Por volta de 1800, a tecnologia das armas de fogo havia avançado para um estágio em que os rifles eram bem mais precisos e rápidos. Arregimentar as tropas como no século anterior resultaria em um massacre, porque formações eram um alvo fácil quanto mais para armas potentes, cuja munição podia atravessar um alvo e atingir quem estivesse atrás. Para lidar com isso, os homens marchavam pelo campo de batalha em intervalos, para que fosse mais difícil concentrar os disparos neles.

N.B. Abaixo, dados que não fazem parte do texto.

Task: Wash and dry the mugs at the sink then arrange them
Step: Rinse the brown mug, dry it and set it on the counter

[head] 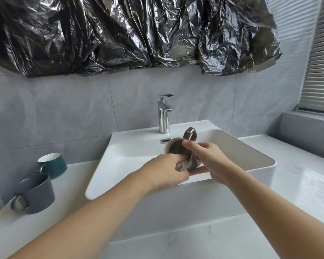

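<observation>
Left hand (165,170), nearest: fingers pinch something small, scrubbing inside brown mug (178,152). Right hand (209,162) wraps the mug, tilted over sink (266,165), handle at 12 o'clock. Likely glazed, wet, slippery, breakable; grip the body.

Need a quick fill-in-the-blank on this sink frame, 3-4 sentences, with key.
1. The right hand holds the brown mug over the ____.
2. The left hand has its fingers inside the ____ mug.
3. On the counter left of the sink stand a grey mug and a ____ mug.
4. No water runs from the ____.

Missing words: sink; brown; green; faucet
</observation>
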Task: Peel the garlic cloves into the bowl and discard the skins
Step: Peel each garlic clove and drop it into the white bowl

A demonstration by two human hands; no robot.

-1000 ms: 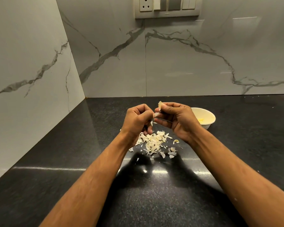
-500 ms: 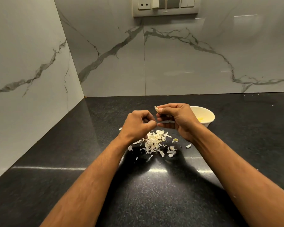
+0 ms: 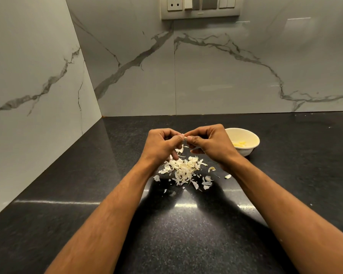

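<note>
My left hand (image 3: 162, 144) and my right hand (image 3: 210, 144) meet fingertip to fingertip above the black counter. Between them they pinch a small pale garlic clove (image 3: 185, 137), mostly hidden by the fingers. A strip of skin (image 3: 180, 150) dangles under my left fingers. Below the hands lies a heap of white garlic skins (image 3: 183, 169), with loose flakes scattered to its right. A small white bowl (image 3: 249, 150) stands just right of my right hand, holding a few yellowish peeled cloves (image 3: 239, 143).
The dark speckled counter (image 3: 186, 234) runs into a corner of white marble walls at left and back. A switch and socket panel (image 3: 200, 7) is mounted on the back wall, high above the hands.
The hands have come together again on the clove. My left hand rose from over the skin heap to meet my right.
</note>
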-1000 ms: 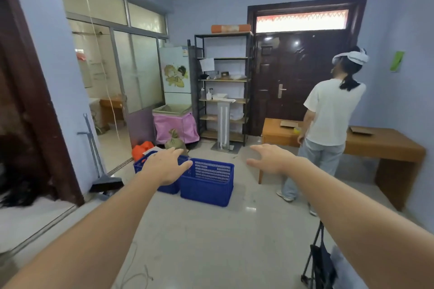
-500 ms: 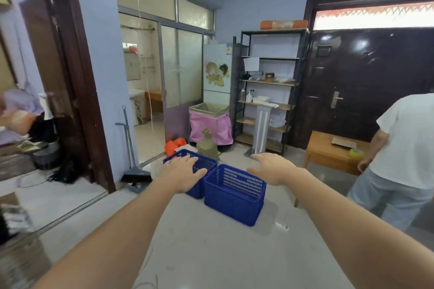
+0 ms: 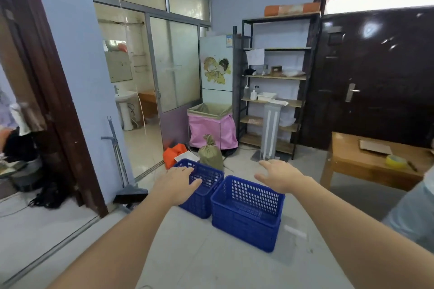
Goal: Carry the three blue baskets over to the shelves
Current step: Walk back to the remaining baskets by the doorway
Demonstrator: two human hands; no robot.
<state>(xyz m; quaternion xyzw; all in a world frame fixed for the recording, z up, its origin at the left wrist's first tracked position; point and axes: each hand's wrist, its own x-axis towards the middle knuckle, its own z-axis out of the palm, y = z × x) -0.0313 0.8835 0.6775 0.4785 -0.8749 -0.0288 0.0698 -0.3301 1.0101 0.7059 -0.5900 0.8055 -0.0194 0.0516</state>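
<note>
Two blue perforated baskets stand side by side on the pale floor: the nearer basket (image 3: 246, 212) at centre and a farther basket (image 3: 203, 185) to its left; I see no third. My left hand (image 3: 176, 184) reaches out flat over the farther basket, fingers apart, holding nothing. My right hand (image 3: 280, 176) hovers above the nearer basket's far right corner, also spread and empty. The dark metal shelves (image 3: 273, 82) with wooden boards stand against the back wall, beyond the baskets.
A tan sack (image 3: 210, 153), an orange bag (image 3: 172, 153) and a pink-lined bin (image 3: 212, 124) sit behind the baskets. A grey stand (image 3: 270, 132) stands before the shelves. A wooden table (image 3: 373, 162) and a person's clothing (image 3: 413, 213) are at right. A broom (image 3: 122, 166) leans left.
The view has moved forward and swung left, so the baskets and shelves look closer. The person at right has slid nearly out of frame. Both hands stay outstretched and empty.
</note>
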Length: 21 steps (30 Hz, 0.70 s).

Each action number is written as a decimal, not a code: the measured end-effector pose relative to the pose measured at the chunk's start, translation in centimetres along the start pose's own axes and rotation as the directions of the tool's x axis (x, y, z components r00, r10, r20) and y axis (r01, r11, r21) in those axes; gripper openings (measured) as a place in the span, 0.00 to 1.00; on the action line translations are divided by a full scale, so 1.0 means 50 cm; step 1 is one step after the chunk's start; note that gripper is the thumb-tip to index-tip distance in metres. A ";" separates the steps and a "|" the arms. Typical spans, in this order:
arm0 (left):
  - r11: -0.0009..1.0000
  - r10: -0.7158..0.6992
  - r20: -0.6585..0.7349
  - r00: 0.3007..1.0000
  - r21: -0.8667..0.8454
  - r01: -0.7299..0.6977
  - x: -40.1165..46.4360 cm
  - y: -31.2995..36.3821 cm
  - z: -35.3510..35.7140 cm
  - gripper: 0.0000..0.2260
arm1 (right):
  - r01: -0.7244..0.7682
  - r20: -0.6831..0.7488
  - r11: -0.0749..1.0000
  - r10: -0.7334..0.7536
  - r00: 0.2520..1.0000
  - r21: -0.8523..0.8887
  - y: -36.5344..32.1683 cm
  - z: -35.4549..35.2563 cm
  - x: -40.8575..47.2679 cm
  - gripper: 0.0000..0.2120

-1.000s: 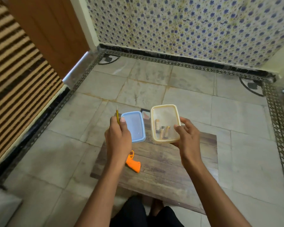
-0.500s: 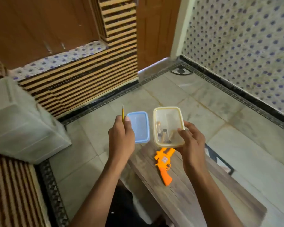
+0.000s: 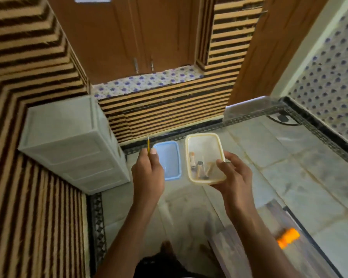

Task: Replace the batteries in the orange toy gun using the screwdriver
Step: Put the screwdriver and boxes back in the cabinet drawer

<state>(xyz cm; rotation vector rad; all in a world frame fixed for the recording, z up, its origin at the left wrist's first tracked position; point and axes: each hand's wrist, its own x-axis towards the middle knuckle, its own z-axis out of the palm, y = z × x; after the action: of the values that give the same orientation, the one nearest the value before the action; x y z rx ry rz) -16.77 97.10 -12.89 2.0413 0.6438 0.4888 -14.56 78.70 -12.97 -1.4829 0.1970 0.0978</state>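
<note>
My left hand (image 3: pixel 148 173) is curled around two things at once: the thin yellow screwdriver (image 3: pixel 148 145), pinched upright with its tip standing above my knuckles, and the blue lid (image 3: pixel 167 160), which juts out to the right of my fingers. My right hand (image 3: pixel 234 173) cups the clear container (image 3: pixel 204 157) from below and the side, thumb pressed over its near rim. Inside it the batteries (image 3: pixel 199 167) lie loose together at the near end; I cannot count them surely.

Neither grasp has altered over the last second. What has changed is where I am looking: my head has swung left, so the tiled wall has slid off to the right and a white plastic drawer unit (image 3: pixel 72 141) and a striped wall now fill the view ahead. The orange toy gun (image 3: pixel 287 239), a moment ago just below the container, is now a blurred patch at the lower right, lying on the wooden board (image 3: pixel 249 247), well apart from both hands.

I judge I am turning to set the container or lid aside. The gun lies untouched, so no screw is yet loosened.
</note>
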 end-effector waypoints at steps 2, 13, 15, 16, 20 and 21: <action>0.999 -0.030 -0.034 0.999 0.014 0.031 0.074 -0.020 -0.042 0.12 | 0.007 0.043 1.000 -0.006 0.999 -0.016 -0.002 0.083 0.043 0.11; 0.956 -0.279 -0.196 0.940 -0.145 0.254 0.386 -0.152 -0.170 0.10 | 0.005 0.272 0.999 0.008 0.962 -0.046 -0.007 0.460 0.252 0.12; 0.945 -0.316 -0.229 0.921 -0.159 0.284 0.436 -0.175 -0.177 0.09 | 0.020 0.332 0.998 -0.002 0.943 -0.053 -0.004 0.518 0.298 0.11; 0.938 -0.337 -0.244 0.909 -0.164 0.304 0.461 -0.186 -0.179 0.09 | 0.017 0.360 0.998 0.004 0.933 -0.055 -0.003 0.545 0.318 0.10; 0.916 -0.400 -0.334 0.854 -0.178 0.360 0.593 -0.238 -0.185 0.09 | -0.020 0.455 0.996 0.058 0.889 -0.087 0.007 0.681 0.438 0.11; 0.909 -0.415 -0.352 0.839 -0.184 0.373 0.619 -0.250 -0.186 0.10 | -0.031 0.479 0.995 0.073 0.875 -0.094 0.007 0.711 0.461 0.11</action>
<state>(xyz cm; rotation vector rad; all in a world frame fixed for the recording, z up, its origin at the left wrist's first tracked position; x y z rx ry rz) -0.87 127.69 -16.11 1.6545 1.2213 0.6657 10.49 112.81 -15.05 -1.4897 -0.1760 0.5209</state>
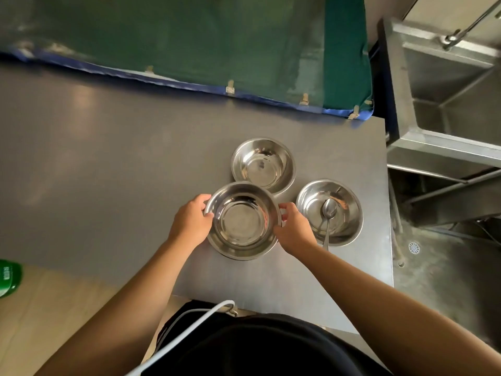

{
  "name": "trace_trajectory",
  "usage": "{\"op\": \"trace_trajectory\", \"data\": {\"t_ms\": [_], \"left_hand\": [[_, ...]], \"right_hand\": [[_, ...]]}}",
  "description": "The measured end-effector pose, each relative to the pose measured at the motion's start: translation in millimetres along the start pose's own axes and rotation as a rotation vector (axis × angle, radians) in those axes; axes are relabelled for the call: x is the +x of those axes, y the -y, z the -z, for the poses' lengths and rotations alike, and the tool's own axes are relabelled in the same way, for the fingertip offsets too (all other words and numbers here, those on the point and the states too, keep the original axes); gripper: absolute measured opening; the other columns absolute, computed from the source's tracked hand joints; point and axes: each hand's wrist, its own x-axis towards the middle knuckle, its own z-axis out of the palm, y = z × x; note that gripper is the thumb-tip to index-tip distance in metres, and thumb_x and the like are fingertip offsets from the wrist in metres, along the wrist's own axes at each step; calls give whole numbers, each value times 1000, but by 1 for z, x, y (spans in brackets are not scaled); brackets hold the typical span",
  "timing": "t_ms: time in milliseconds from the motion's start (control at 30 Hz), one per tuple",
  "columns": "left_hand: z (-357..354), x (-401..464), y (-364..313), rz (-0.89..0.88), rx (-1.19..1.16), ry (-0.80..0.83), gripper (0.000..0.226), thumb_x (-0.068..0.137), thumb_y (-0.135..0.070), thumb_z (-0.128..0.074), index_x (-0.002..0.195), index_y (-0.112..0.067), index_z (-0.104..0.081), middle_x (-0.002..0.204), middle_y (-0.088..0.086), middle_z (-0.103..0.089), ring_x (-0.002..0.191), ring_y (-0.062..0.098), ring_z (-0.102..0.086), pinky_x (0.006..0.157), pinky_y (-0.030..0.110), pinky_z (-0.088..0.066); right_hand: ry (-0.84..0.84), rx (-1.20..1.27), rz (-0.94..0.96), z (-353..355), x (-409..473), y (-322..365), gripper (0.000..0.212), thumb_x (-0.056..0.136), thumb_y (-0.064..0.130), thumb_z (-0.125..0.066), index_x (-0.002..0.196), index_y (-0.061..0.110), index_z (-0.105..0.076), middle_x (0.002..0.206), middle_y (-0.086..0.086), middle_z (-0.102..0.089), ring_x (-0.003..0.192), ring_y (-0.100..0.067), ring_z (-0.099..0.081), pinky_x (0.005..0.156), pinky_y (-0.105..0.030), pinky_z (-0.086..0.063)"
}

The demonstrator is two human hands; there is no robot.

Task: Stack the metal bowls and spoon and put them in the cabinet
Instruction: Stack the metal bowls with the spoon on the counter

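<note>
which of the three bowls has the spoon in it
The right-hand bowl, untouched by either hand, holds the spoon; the far bowl and the held bowl are empty.

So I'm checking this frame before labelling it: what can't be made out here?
- Cabinet: none identifiable in the head view.
- Held bowl: lifted or resting, unclear; the hands cover its side rims.
- Spoon: handle tip hangs past its bowl, blurred.
- Green object: cut by the left edge.

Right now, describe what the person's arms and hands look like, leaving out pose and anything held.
Both forearms are bare, with no sleeves in view. The left hand and right hand wear no gloves, and no rings, watch or bracelet show. A black garment covers the torso, and a white cable curves across it.
</note>
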Motion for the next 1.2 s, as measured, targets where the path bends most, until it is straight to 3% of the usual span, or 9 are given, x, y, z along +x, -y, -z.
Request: {"op": "trace_trajectory", "data": {"t_ms": [100, 233, 333, 500, 733, 900, 1067, 1200], "left_hand": [[7, 12, -10, -23, -16, -43, 39, 90, -15, -63, 127, -24, -61, 102, -3, -63, 88, 21, -56, 77, 29, -41], [12, 33, -27, -51, -31, -59, 37, 88, -15, -62, 124, -24, -62, 96, -7, -59, 86, 21, -56, 75, 29, -41], [14, 50, -41, -81, -35, -58, 36, 87, -14, -62, 122, -25, -63, 93, -8, -60, 85, 22, -59, 72, 28, -41], [12, 79, -61, -96, -10, -29, 40, 88, -14, -62, 127, -24, -61, 98, -6, -60, 88, 23, -58, 75, 29, -42], [2, 111, -79, -113, 1, 6, 40, 87, -9, -61, 125, -22, -61, 95, -6, -57, 87, 22, -55, 74, 28, -39], [-7, 127, -86, -110, 14, 23, 41, 87, -8, -62, 125, -22, -61, 96, -7, -56, 86, 20, -54, 73, 27, -39], [-14, 137, -87, -107, 33, 37, 43, 86, -7, -62, 126, -23, -61, 104, -1, -64, 93, 25, -60, 74, 27, -39], [-21, 142, -88, -96, 25, 35, 42, 85, -5, -62, 123, -22, -63, 107, 1, -66, 90, 24, -58, 74, 27, -40]], "right_hand": [[-30, 41, 45, 14, 10, 12, 41, 93, 31, -62, 132, 25, -53, 107, 8, -67, 81, -3, -61, 54, -22, -48], [-61, 71, 63, 31, 27, 26, 41, 94, 33, -62, 134, 24, -53, 92, 18, -60, 78, 0, -60, 58, -18, -43], [-89, 69, 73, 42, 41, 34, 43, 96, 37, -62, 135, 22, -54, 101, 8, -65, 82, -12, -62, 61, -22, -43], [-101, 36, 54, 55, 67, 41, 50, 92, 15, -62, 140, 19, -52, 116, -3, -67, 100, -22, -64, 80, -31, -49], [-90, 0, 4, 65, 99, 42, 57, 90, 4, -59, 144, 18, -48, 127, -8, -65, 100, -26, -66, 80, -36, -57], [-83, -4, -26, 66, 116, 39, 58, 90, 2, -58, 143, 20, -47, 129, -7, -64, 80, -19, -65, 54, -25, -52], [-65, 14, -65, 65, 128, 37, 59, 90, 1, -59, 145, 19, -46, 130, -8, -64, 92, -25, -69, 76, -42, -62], [-67, 11, -68, 63, 135, 33, 55, 94, 5, -58, 146, 19, -46, 130, -8, -63, 91, -27, -69, 74, -44, -63]]}}
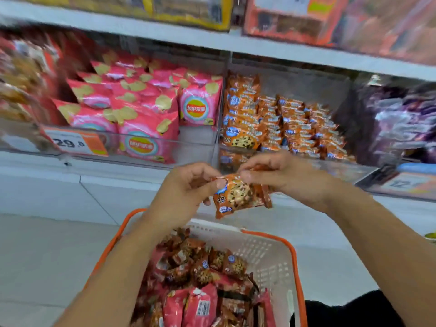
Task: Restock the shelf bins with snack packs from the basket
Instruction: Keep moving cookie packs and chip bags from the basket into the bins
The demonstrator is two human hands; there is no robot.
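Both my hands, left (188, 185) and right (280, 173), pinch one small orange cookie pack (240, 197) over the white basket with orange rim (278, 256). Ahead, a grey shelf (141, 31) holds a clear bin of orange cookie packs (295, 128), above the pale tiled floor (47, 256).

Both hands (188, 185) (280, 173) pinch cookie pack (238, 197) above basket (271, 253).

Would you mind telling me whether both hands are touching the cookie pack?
Touching. The head view shows the left hand and the right hand each pinching the top edge of the cookie pack.
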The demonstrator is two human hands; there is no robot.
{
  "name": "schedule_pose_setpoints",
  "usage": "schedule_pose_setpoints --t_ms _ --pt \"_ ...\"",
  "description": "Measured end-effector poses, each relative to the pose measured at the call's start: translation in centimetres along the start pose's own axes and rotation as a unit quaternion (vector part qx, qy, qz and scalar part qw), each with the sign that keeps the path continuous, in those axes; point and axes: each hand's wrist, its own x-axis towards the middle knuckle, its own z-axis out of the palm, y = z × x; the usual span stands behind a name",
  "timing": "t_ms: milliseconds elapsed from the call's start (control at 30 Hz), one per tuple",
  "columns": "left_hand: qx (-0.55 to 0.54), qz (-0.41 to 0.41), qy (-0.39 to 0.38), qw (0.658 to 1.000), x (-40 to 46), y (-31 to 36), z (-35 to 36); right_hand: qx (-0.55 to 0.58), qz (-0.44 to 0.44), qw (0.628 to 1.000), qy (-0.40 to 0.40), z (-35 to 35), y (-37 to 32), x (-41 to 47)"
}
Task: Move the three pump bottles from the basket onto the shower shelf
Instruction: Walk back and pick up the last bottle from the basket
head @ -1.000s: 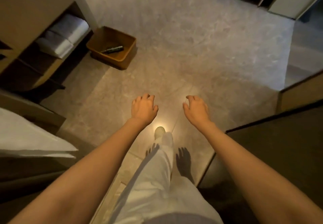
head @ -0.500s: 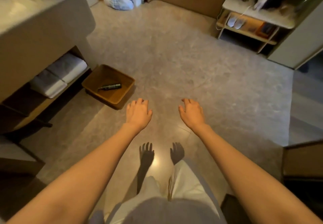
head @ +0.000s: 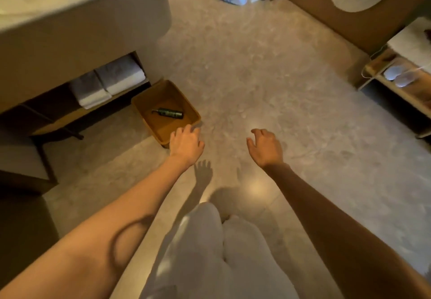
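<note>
Both hands had travelled forward across the floor [head: 268, 70] since the earlier frames, and the basket [head: 149, 102] now lay far closer to the left one. Largest of the risks, as I judged it, was the basket itself: it sat on the floor just off the corner of the vanity [head: 84, 25], its near corner hidden under the left hand [head: 185, 143], and a careless reach could have knocked or tipped it rather than entered it. Next, the shower shelf was nowhere in view, so the carry would have meant turning on a glossy floor where a footing slip seemed possible.

Only one pump bottle [head: 168, 113] showed, dark green, lying on its side near the basket's far-left wall; a hasty one-handed pinch might have rolled it or pressed the pump. It lay ahead and slightly left of the left hand, apart from it, not touched. That hand hovered with fingers loosely spread, holding nothing. Beside it, well clear of the basket, the right hand [head: 264, 148] hung half-curled and empty.
</note>
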Motion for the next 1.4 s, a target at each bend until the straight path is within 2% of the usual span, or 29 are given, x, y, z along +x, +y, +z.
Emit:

Em 1910, quando as metralhadoras surgiram as coisas se complicaram novamente, e as táticas de batalha existentes se tornaram obsoletas. Metralhadoras montadas em tripés eram capazes de derrubar centenas de homens, não importando como eles se moviam pelo campo de batalha. Os contantes bombardeios da artilharia faziam com que o espaço se tornasse um grande terreno irregular com enormes crateras, poças de água estagnada, lama, sangue, corpos e restos de vegetação em pedaços. Os comandantes não estavam cientes do poder destrutivo das metralhadoras ou das armas automáticas. Quando as primeiras metralhadoras foram colocadas no topo das trincheiras elas se mostraram letais. Milhares de soldados eram mortos todo dia, uma vez que bastava para os operadores das metralhadoras ajustar o ângulo de disparo para aumentar sua área de ação. Com três ou quatro ninhos de metralhadoras protegendo uma trincheira, era virtualmente impossível se aproximar o suficiente, e mesmo que alguém conseguisse fazê-lo, a quantidade de atacantes seria reduzida de tal maneira que não havia como ter sucesso na conquista.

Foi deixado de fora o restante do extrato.